Malcom MacArthur, who was sentenced to life in prison for the murder of nurse Bridie Gargan in 1982, was given reviewable temporary release from prison on Monday after 30 years.
Executive Director of the Irish Penal Reform Trust Liam Herrick said that the Irish approach relating to this is out of step with best international practice.
He said the trend across other countries is to give a judicial body, such as a parole board or a court, the power to make decisions about when people are released.
Mr Herrick said that it was not possible to comment on or question the quality of the decision-making process by ministers.
However, he said that transferring the power to an independent body with the necessary expertise would be a way of ensuring the fairness of the process, especially in high-profile cases.
Mr Herrick said: "It removes any perception that either media controversy or political controversy might influence a minister if you simply remove it from the minister.
"That's what's happened in most other common law jurisdictions and in the civil law jurisdictions in Europe, generally. That power is given to a court, which is removed from the political system as well. I think that's much preferable."
Mr Herrick said he believed that Minister for Justice Alan Shatter had already tasked his officials with a review of the parole board's powers and there was an Oireachtas Committee on penal reform also looking at the issue.
He said he thought it was likely that proposals for law reform on this issue "are likely to come forward in the coming months".
Elsewhere, the association representing victims of crime in Ireland has called for the introduction of consistent and minimum sentences of at least 15 years for convicted murderers.

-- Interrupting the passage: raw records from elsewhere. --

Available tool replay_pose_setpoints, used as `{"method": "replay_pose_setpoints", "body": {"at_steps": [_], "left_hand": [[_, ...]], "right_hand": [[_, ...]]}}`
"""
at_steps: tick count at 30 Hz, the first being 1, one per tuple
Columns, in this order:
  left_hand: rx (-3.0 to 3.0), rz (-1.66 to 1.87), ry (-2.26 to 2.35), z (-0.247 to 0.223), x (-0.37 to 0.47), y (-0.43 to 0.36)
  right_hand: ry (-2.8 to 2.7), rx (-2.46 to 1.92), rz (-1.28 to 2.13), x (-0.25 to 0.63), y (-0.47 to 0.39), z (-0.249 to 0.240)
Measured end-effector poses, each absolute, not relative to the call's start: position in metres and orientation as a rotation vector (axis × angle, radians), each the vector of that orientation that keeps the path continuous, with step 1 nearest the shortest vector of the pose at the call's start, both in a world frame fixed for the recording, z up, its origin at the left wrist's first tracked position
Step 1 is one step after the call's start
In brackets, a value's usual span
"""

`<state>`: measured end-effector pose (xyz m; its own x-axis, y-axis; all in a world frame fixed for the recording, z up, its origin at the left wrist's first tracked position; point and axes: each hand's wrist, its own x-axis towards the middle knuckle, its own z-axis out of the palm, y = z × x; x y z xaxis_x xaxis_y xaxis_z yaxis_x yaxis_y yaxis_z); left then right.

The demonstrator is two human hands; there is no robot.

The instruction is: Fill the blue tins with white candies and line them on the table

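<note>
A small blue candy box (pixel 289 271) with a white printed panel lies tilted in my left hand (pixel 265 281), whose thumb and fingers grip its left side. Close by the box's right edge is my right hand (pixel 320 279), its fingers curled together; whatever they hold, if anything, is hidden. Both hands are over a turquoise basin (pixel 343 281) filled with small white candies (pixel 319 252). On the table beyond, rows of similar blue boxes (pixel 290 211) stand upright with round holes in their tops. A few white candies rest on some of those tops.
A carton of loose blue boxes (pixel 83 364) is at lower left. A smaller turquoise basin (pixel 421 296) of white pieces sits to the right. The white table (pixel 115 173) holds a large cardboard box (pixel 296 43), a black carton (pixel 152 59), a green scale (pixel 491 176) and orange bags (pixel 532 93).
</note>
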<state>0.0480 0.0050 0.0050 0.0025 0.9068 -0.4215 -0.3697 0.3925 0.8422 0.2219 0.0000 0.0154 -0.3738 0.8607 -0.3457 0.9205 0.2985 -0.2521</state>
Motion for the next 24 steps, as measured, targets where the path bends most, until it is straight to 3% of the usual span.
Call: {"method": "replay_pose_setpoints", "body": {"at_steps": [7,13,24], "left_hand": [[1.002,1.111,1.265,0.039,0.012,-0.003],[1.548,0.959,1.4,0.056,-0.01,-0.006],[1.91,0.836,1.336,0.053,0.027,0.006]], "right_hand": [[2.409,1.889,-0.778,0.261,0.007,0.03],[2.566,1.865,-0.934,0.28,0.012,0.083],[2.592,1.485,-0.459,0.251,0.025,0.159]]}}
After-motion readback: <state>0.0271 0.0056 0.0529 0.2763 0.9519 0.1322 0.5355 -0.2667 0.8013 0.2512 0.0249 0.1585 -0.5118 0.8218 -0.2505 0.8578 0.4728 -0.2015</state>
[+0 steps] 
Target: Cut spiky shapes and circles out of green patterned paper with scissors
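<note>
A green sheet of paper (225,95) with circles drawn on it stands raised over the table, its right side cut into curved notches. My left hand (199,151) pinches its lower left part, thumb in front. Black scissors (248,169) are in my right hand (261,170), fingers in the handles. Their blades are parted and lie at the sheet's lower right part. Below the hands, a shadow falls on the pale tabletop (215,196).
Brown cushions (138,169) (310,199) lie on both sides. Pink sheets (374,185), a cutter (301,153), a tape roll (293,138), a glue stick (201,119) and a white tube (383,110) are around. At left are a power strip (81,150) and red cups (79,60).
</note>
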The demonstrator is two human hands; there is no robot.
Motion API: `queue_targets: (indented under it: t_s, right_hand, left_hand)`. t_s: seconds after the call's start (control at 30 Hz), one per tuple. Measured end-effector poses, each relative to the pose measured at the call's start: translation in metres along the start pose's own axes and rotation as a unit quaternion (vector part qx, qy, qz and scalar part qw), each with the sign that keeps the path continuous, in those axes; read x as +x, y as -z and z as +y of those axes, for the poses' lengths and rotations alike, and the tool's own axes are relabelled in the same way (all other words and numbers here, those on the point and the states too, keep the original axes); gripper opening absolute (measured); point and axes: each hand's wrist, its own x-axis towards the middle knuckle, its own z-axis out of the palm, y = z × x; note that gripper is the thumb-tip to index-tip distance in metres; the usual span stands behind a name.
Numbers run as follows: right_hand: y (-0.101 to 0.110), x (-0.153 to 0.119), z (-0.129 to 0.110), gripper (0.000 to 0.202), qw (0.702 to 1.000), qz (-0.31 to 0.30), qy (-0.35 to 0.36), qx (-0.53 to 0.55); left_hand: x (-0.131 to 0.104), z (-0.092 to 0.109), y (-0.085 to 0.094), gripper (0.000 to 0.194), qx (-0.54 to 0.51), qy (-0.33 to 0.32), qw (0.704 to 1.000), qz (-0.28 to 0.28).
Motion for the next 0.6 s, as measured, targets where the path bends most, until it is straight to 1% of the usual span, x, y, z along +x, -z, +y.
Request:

ADVIC was responding to the decision by the Minister for Justice to approve the development of a pre-release programme for Catherine Nevin.
She was convicted for the murder of her husband Tom and is 12 years into a life sentence.
The Department of Justice said this evening Minister for Justice Alan Shatter has made no decision concerning the granting of temporary release to convicted murderer Catherine Nevin.
Mr Shatter approved a recommendation from the parole board that a pre-release programme be developed for the 61-year-old who is serving life for the murder of her husband.
The Department says recommendations have been made concerning her attendance on an educational course but no decision has been made to allow her to leave the Dóchas centre.
“Recommendations have been made concerning attendance on an educational course but no decision has been made at this point in time,” he said.
“A life sentenced prisoner is eligible for review by the Parole Board after serving seven years in custody.
“Each case is considered on its individual merits and the Board take into account the full range of circumstances including the nature and gravity of the offence, the potential threat to safety, the risk of reoffending, the conduct of the prisoner and the prisoner's engagement with the range of services on offer in the prison before making a recommendation to the minister who then has the final decision.”